Copy out the data below verbatim.

### DATASET EXTRACT
* * * *

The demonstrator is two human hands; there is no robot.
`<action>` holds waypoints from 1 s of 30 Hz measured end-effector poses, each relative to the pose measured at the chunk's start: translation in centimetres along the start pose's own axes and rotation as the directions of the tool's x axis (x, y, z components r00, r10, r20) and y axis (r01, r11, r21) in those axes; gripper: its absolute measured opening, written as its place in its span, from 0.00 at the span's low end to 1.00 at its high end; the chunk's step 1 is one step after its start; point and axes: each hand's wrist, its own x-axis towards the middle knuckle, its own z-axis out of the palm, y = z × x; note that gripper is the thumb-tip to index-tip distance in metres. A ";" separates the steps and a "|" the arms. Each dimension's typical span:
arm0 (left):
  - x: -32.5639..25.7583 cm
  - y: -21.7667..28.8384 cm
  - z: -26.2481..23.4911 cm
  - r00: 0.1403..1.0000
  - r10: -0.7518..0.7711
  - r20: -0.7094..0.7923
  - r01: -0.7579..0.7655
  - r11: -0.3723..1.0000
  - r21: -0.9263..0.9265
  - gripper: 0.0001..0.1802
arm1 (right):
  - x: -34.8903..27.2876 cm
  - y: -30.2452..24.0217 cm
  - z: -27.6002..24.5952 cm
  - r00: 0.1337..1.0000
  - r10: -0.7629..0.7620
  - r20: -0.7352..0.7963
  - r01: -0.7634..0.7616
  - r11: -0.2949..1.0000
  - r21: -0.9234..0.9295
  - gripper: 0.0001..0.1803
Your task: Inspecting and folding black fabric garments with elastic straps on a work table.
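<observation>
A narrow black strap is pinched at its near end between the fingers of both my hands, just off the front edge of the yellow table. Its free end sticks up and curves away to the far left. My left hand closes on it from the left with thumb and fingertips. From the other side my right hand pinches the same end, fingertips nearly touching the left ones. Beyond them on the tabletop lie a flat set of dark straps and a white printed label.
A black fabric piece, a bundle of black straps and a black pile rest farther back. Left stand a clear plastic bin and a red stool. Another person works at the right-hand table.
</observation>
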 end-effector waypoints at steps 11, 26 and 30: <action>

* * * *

### EXPECTED ANSWER
The demonstrator is two human hands; there is no robot.
`<action>` holds waypoints from 1 s of 30 Hz measured end-effector poses, each relative to the pose measured at the chunk's start: translation in centimetres along the start pose's own axes and rotation as the directions of the tool's x axis (x, y, z components r00, r10, r20) and y axis (r01, r11, r21) in those axes; gripper: its absolute measured opening, written as its place in its span, from 0.00 at the span's low end to 1.00 at its high end; the chunk's step 1 is one step after its start; point and axes: each hand's wrist, its own x-axis towards the middle knuckle, its own z-axis out of the palm, y = z × x; note that gripper is the thumb-tip to index-tip distance in metres. A ";" separates the steps and a "|" the arms. Each dimension's typical span:
arm0 (left):
  - x: -32.5639..25.7583 cm
  - y: -21.7667..28.8384 cm
  - z: -26.2481..23.4911 cm
  - r00: 0.1403..1.0000
  - r10: -0.7518..0.7711
  - r20: -0.7094..0.7923
  - r01: -0.7579..0.7655
  - r11: -0.3723..1.0000
  - r21: -0.9263..0.9265
  - gripper: 0.0001..0.1802
arm1 (right):
  - x: -34.8903..27.2876 cm
  - y: -30.2452..24.0217 cm
  - z: -27.6002..24.5952 cm
  - r00: 0.1337..1.0000
  - r10: -0.7629..0.7620
  - r20: -0.7352..0.7963
  - r01: -0.7634..0.7616
  - r11: -0.2949..1.0000
  - r21: -0.9234..0.9295
  - gripper: 0.0001..0.1803
Your task: Inspecting and folding black fabric garments with elastic straps on a work table.
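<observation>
A narrow black strap is pinched at its near end between the fingers of both my hands, just off the front edge of the yellow table. Its free end sticks up and curves away to the far left. My left hand closes on it from the left with thumb and fingertips. From the other side my right hand pinches the same end, fingertips nearly touching the left ones. Beyond them on the tabletop lie a flat set of dark straps and a white printed label.
A black fabric piece, a bundle of black straps and a black pile rest farther back. Left stand a clear plastic bin and a red stool. Another person works at the right-hand table.
</observation>
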 end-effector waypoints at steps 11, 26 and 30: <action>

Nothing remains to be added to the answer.